Id. at 177. She also reported that she cleans the house daily and drives a car short distances. Id. at 163. Dr. Livingstone indicated that Ms. Foss's household activities were so extensive that "she may be just as well off going to work." Id. at 255. In August 1990, Ms. Foss reported her hobbies as bowling, volleyball, bike riding, sewing, and crafts. Id. at 269. The ability to perform this level of activity, particularly without resort to pain medication, is inconsistent with a claim of disabling pain.

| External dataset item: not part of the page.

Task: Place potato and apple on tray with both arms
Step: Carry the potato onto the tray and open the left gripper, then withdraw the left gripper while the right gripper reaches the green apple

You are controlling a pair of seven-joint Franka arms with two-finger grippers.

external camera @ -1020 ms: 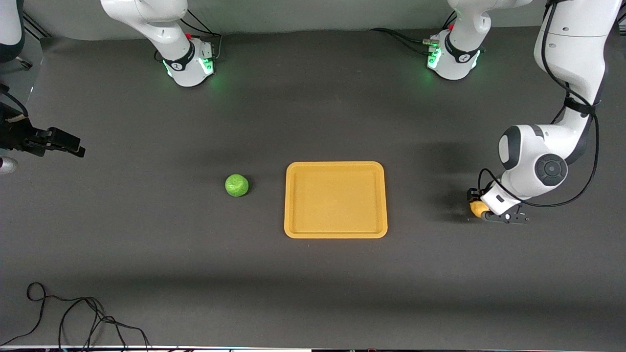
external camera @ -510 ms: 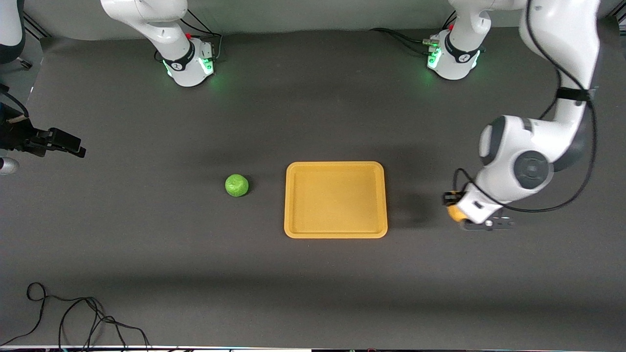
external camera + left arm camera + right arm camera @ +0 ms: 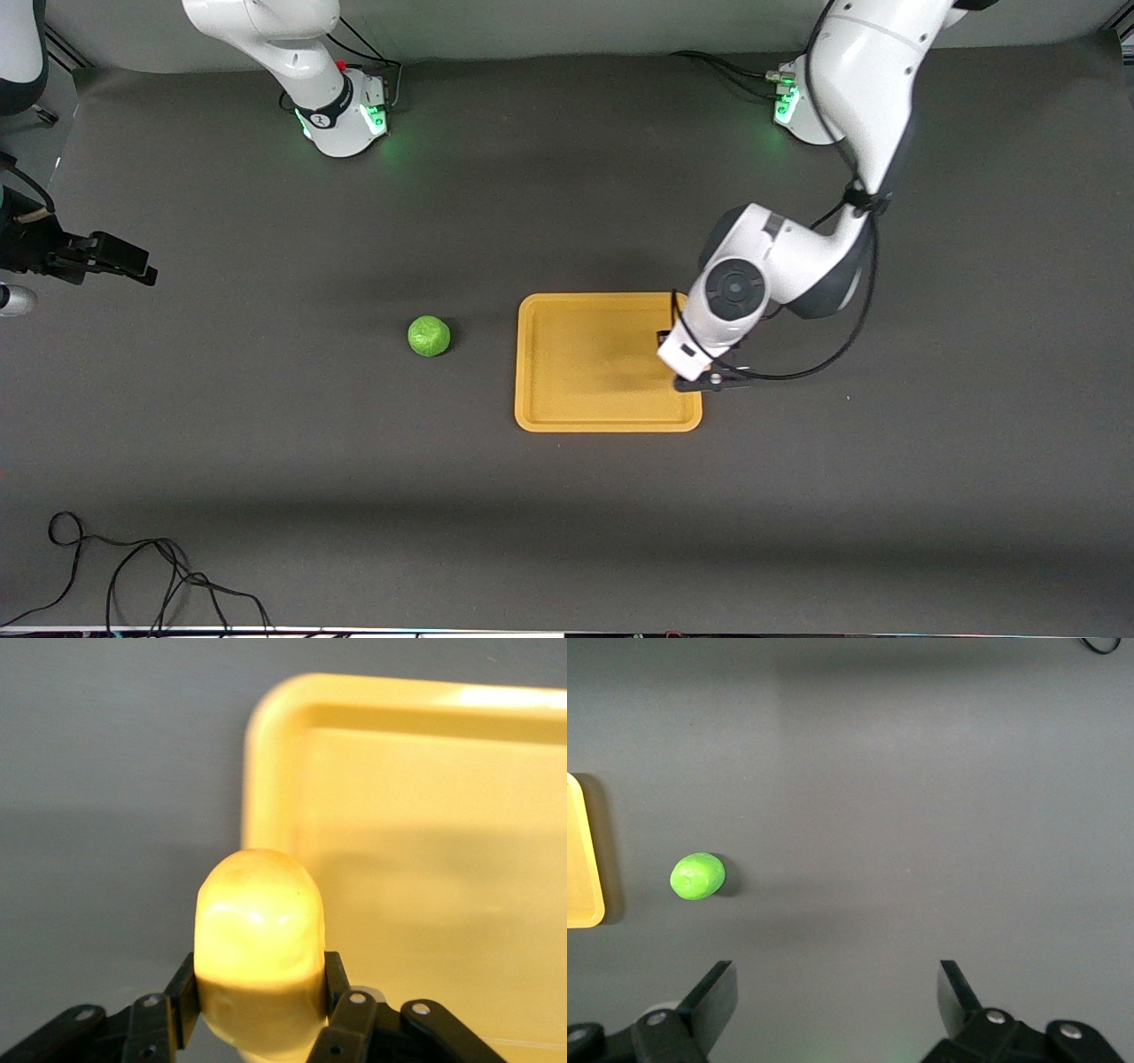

Moreover, there is scant objective medical evidence to support Ms. Foss' claim of disability. Almost every physical examination has shown her to have a normal range of motion in the neck, back, and extremities, normal grip strength, normal reflexes and sensation, normal muscle tone and motor power. See id. at 242-44, 247-48, 276-77. The only objective signs noted are muscle tightness and one report of reduced arm flexion strength. All other evidence of disability stems from Ms. Foss' subjective reports of pain, tenderness, weakness and fatigue. "[T]he absence of an objective medical basis for the degree of severity of pain may affect the weight to be given to the claimant's subjective allegations of pain." Luna v. Bowen, 834 F.2d 161, 165 (10th Cir.1987). As the evidence supports a finding that Ms. Foss' testimony was overstated, it will not be disturbed.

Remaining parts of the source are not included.